Extracted information:
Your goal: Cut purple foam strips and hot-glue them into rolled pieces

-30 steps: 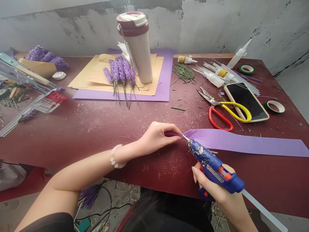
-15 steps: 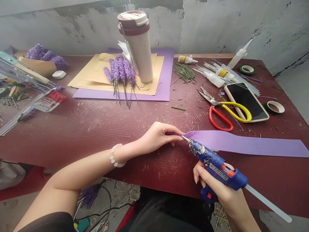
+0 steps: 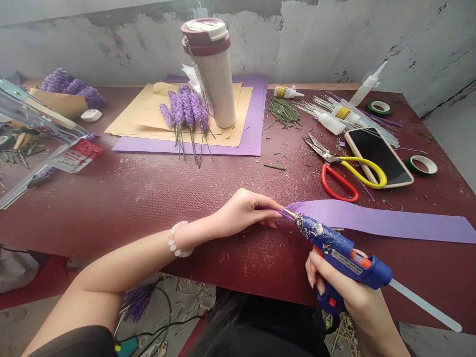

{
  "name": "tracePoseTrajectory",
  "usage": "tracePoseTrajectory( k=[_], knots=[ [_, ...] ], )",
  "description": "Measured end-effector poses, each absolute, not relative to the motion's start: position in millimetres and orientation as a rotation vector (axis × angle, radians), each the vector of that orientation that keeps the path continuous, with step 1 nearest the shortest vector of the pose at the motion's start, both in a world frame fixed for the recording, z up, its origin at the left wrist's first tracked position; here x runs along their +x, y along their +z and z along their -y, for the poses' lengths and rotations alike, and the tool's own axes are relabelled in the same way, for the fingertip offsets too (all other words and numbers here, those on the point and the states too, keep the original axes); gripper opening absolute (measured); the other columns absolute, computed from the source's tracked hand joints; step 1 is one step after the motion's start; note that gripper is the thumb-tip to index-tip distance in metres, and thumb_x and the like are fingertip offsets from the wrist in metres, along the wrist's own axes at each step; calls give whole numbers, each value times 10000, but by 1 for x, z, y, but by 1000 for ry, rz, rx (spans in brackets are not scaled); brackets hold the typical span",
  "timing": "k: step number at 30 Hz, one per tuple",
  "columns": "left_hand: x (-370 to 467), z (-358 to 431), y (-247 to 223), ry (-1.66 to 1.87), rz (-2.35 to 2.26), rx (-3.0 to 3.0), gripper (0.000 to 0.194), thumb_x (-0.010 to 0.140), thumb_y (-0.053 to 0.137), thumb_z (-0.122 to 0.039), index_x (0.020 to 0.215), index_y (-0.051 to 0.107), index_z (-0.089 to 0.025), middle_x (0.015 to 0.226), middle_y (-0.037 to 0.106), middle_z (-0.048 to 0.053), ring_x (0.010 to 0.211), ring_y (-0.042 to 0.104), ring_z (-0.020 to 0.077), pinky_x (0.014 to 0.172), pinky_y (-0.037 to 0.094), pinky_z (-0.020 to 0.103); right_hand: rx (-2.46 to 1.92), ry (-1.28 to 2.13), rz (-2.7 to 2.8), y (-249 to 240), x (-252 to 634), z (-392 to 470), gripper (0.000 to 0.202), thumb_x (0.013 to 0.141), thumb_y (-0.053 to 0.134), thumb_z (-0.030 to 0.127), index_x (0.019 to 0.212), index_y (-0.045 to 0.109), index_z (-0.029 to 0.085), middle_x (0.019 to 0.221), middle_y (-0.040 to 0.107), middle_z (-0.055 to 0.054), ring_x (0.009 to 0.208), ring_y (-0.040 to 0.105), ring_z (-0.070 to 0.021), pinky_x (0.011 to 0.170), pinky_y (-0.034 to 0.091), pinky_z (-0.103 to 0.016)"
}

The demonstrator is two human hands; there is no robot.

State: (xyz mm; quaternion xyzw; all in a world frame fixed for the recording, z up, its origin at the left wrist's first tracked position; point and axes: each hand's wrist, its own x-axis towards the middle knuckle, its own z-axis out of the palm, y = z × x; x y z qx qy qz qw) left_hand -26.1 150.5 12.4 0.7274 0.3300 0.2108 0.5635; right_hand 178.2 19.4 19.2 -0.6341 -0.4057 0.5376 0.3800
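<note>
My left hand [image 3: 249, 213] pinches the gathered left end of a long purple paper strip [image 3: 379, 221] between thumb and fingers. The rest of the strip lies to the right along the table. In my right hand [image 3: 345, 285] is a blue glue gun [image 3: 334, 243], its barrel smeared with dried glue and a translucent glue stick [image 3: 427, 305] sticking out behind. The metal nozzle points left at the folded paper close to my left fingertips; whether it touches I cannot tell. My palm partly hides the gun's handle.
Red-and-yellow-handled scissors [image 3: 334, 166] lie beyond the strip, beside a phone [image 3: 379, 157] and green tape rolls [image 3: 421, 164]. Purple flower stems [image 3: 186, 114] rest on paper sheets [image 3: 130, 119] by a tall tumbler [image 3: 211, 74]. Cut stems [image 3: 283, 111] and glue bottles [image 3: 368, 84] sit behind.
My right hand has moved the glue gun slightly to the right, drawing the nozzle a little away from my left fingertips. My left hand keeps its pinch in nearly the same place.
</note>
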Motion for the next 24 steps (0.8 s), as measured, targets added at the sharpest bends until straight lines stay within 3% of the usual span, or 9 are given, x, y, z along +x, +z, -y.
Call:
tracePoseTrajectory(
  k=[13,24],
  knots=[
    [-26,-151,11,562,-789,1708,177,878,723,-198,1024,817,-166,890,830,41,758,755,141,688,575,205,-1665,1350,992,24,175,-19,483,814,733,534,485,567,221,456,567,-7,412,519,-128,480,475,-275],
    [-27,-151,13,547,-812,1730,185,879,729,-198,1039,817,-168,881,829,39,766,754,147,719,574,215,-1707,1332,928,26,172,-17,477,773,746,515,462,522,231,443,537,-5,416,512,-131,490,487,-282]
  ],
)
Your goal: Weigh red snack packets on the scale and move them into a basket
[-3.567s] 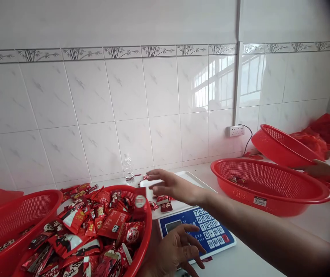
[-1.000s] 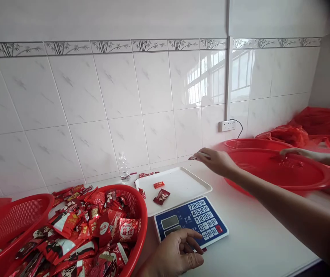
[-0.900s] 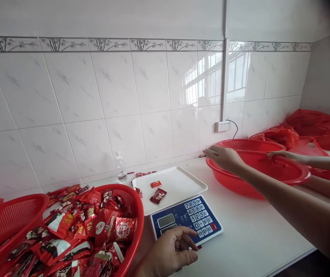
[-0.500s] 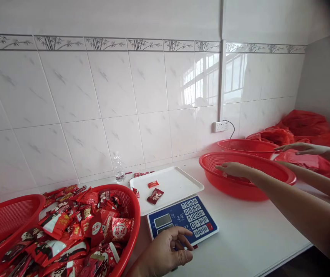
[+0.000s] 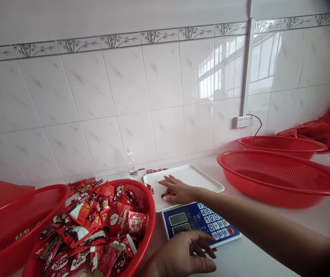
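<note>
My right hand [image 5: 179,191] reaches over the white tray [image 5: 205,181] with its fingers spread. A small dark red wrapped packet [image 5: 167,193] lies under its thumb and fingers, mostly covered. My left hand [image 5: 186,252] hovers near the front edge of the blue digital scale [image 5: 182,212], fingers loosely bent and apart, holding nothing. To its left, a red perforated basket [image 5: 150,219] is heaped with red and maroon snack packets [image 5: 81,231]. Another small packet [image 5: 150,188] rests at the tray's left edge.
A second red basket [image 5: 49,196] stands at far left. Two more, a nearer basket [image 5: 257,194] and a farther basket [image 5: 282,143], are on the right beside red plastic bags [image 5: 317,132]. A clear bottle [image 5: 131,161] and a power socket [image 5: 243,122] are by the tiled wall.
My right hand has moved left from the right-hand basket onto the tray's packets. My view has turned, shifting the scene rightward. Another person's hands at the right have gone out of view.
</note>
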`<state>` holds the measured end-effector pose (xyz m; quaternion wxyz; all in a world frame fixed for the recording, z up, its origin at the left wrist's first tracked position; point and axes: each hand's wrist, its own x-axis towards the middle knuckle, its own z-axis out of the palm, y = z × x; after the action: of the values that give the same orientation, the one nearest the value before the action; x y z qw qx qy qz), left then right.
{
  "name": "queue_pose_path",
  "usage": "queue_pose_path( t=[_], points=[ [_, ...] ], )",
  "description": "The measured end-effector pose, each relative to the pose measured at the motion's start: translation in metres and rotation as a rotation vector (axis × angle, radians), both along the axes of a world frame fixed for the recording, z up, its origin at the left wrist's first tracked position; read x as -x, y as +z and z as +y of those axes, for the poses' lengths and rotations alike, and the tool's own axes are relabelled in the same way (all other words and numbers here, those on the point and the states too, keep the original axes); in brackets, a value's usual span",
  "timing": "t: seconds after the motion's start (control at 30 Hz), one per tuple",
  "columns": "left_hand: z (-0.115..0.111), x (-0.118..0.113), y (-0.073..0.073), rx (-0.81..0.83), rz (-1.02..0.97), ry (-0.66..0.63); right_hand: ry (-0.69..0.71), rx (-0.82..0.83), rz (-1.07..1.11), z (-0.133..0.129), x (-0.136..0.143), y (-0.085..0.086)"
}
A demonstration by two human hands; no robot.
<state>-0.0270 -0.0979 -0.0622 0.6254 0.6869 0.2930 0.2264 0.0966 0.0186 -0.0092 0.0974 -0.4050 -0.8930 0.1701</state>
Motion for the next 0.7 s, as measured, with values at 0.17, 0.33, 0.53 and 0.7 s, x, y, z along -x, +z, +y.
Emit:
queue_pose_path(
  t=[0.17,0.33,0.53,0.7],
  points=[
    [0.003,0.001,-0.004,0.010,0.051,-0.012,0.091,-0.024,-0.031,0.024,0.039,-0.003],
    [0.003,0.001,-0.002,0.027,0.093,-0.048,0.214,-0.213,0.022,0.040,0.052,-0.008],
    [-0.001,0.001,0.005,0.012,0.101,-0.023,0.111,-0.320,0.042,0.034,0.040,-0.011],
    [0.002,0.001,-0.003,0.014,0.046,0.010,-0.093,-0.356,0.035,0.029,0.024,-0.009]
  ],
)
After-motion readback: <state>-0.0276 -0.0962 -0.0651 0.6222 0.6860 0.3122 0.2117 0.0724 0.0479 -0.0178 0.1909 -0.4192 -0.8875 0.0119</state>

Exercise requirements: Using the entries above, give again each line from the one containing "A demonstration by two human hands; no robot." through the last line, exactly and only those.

Reply to the task:
A demonstration by two human hands; no robot.
<state>-0.0270 -0.0979 -0.0622 0.6254 0.6869 0.2930 0.2264 0.0966 0.0186 -0.0092 0.0974 -0.4050 -0.8930 0.1701</state>
Motion for the next 0.7 s, as measured, with values at 0.17, 0.33, 0.53 and 0.7 s, x, y, z along -x, +z, +y.
Emit:
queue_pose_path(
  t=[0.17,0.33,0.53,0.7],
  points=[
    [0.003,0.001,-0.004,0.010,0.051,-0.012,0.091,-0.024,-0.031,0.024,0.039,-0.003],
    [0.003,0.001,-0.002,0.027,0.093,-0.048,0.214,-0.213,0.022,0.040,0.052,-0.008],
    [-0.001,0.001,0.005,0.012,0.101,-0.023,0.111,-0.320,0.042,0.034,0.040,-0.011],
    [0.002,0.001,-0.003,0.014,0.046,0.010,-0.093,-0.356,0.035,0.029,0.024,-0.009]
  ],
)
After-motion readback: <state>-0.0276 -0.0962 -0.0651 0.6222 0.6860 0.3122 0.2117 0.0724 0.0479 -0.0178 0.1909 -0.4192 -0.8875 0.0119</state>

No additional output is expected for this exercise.